KisahKita#1 Mata Buta Sesaat, Aku Lari Melesat
Dik Tegar ngamuk, nggak terima
matanya ditutup syal. Aku nggak bisa lihat apa-apa, katanya. Aku
membiarkannya, sebab dia akan semakin menjadi ngamuknya jika dilawan. Anak-anak
yang lain telah siap untuk memulai blind games. Kakak-kakak siap,
mencegah adik-adik terpelosok di sungai, apalagi di rawa-rawa penuh lumpur itu.
Satu, Dua.... Mulai!
Satu melangkah takut-takut.
Dua Tiga ketubruk, bangkit lagi.
Lalu nyungsep di antara teman-teman lain kelompok.
Kami tertawa terbahak-bahak, aku
sampai terduduk-duduk memegangi perut.
Tiba-tiba aku menyadari satu
kelompok yang dipimpin Bintang, anak berbaju merah. Ia melesat begitu saja,
Ghulam dan Tata yang berbadan mungil terseok-seok mengimbangi langkah
panjangnya. Ia tak peduli dengan teriakan dari pemandu kelompok lain. Ia tak
peduli dengan teriakan kami, kakak-kakaknya. Terus melesat.
Aku terkesiap.
Nico, sang pemandu, terlihat
menunjuk-nunjuk kelompoknya. Susah payah mengikuti langkah mereka.
“Eeeh, itu kelihatan atau
bagaimana?” aku berteriak, berusaha mengejar.
Kak Rangga lari menyusul, memasang
diri tepat di hadapan Bintang.
Bruk!
Bintang menubruk. Bergegas menyerong,
dan melesat lagi.
“Nggak, nggak kelihatan.” kak
Rangga melambaikan tangannya.
ini anak yang ngibrit, nggak takut nyungsp, ga takut kecemplung rawa |
Dua tiga kelompok berhasil sampai
finish di bawah pohon besar. Kelompok terakhir sudah menyerah ketika masih
setengah jalan, anggotanya memilih melepas syal. Aku melihat tatapan bengong
mereka ketika melihat teman-temannya yang lain telah bersorak-sorak di bawah
pohon.
“yang mandu malah bingung di
belakang, susah payah ngikutin adik-adiknya.” Menggebu-gebu kak Rangga
bercerita disela-sela istirahat.
Nggak takut nyungsep dia,
matanya di kaki beneran apa, ya. Aku membatin sembari mengunyah mie goreng
sisa dik Tegar.
Dia nggak takut nyungsep,
karena yakin ada Allah yang memandunya.
Penggalan komentar kak Dyah yang
kuingat lamat-lamat, sukses membuatku merenung.

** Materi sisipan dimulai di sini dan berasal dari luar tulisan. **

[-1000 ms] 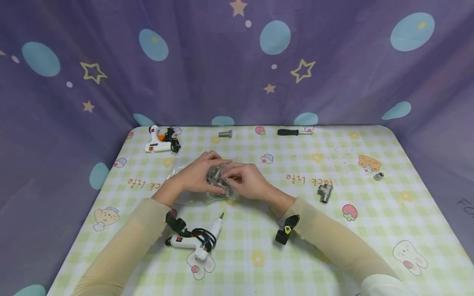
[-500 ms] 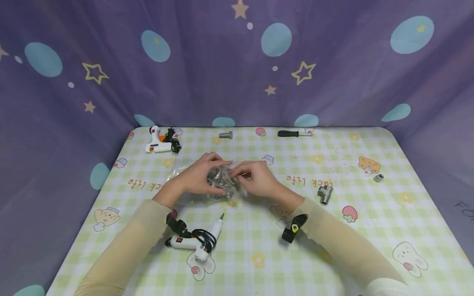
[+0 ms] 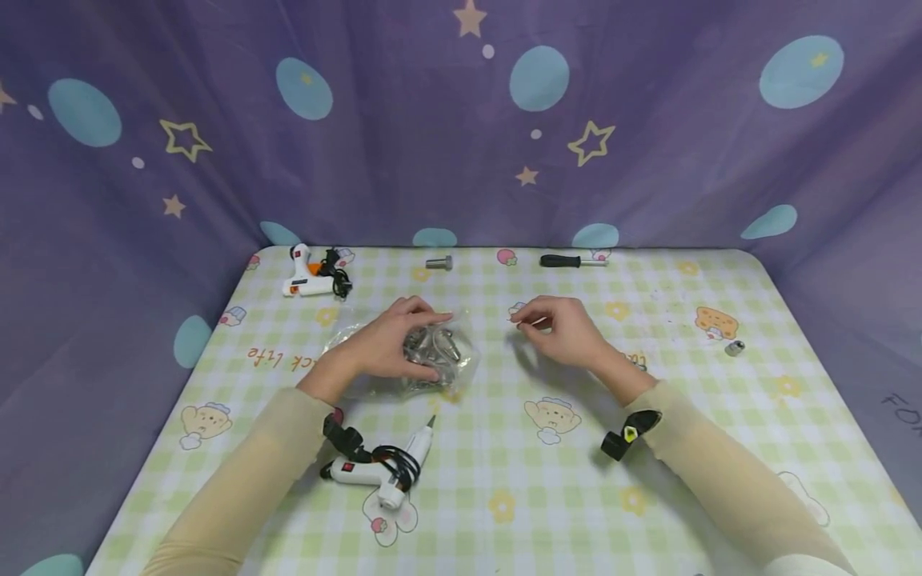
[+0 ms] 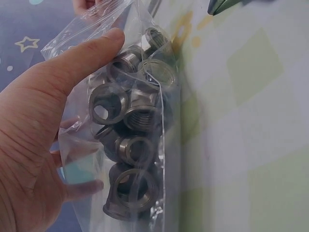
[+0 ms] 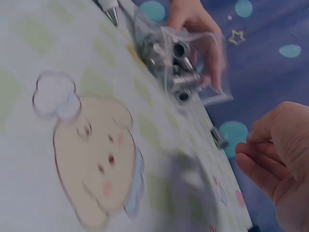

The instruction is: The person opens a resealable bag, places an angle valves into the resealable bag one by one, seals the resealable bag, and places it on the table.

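Note:
My left hand (image 3: 385,344) grips a clear plastic bag (image 3: 468,364) on the table, its thumb on the near side and fingers beyond. Several shiny metal threaded pipe fittings (image 4: 137,116) crowd inside the bag, their round openings showing in the left wrist view. To the right of the bag, my right hand (image 3: 565,332) hovers with loosely curled fingers, thumb and forefinger tips close together. Nothing shows between those tips. Apart from the bag's edge, the right hand is nearest to the printed cloth below it. A metal tee fitting (image 3: 638,362) is mostly hidden behind the right wrist.
A white glue gun (image 3: 360,474) with a coiled black cord lies by the left forearm; another glue gun (image 3: 313,284) lies at the back left. Along the back edge are a bolt (image 3: 438,263) and a black-handled screwdriver (image 3: 562,261). A small metal fitting (image 3: 735,348) sits far right.
My right hand has let go of the bag's right edge and moved right, clear of it, now covering most of the tee fitting. The left hand has stayed on the bag.

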`<state>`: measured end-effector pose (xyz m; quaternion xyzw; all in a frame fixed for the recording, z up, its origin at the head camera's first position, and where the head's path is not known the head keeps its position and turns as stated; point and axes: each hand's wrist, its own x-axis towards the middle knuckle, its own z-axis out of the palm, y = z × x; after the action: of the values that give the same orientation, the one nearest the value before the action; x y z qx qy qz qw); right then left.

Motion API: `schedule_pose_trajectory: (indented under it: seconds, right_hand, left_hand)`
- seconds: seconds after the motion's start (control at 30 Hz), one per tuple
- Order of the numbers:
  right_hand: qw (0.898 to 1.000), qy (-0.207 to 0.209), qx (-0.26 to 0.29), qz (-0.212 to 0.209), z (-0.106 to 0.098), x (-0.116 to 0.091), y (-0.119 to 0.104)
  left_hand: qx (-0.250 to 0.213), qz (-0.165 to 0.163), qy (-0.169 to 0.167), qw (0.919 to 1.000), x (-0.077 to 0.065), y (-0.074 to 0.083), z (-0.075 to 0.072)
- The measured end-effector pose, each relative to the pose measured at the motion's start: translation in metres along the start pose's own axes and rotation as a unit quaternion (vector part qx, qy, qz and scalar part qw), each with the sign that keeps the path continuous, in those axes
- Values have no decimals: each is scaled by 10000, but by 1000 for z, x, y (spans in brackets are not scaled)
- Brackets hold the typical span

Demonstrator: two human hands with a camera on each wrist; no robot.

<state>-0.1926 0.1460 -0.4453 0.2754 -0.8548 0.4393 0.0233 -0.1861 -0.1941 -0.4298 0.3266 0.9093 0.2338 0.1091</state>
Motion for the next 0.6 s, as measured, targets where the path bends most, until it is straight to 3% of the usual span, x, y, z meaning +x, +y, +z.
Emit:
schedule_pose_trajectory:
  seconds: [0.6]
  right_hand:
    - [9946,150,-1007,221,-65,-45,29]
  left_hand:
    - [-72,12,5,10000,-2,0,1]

Dek, dibalik riuh dunia kalian,
kalian acapkali mencubitku. Bahkan dalam permainan yang terlihat sepele. Tak
peduli seberapa kreatifnya kalian mencuri perhatian kami, setiap kalian selalu
saja menginspirasi. Membuat kami menunduk dalam-dalam, menengok bagaimana
keadaan hati kami.
Dia yang hanya tahu finishnya
berada di bawah pohon besar.
Dia yang lari melesat, menunjukkan
kepada kami kepercayaan dirinya meski matanya tertutup syal.
Mencubitku, tentang keyakinan
bahwa ada Allah yang senantiasa memandu, meski jalan terlihat gelap dan
teriakan membahana dimana-mana.
Cukup ikuti kata hati, lurus dan
abaikan semua sorak-sorai.
Big thanks for You, always love
you.
Mustika Ungu di (Bakal) Bilik
Pingu,
menoreh kenangan Taman Tauhid Adventure,30 Desember 2012.
menoreh kenangan Taman Tauhid Adventure,30 Desember 2012.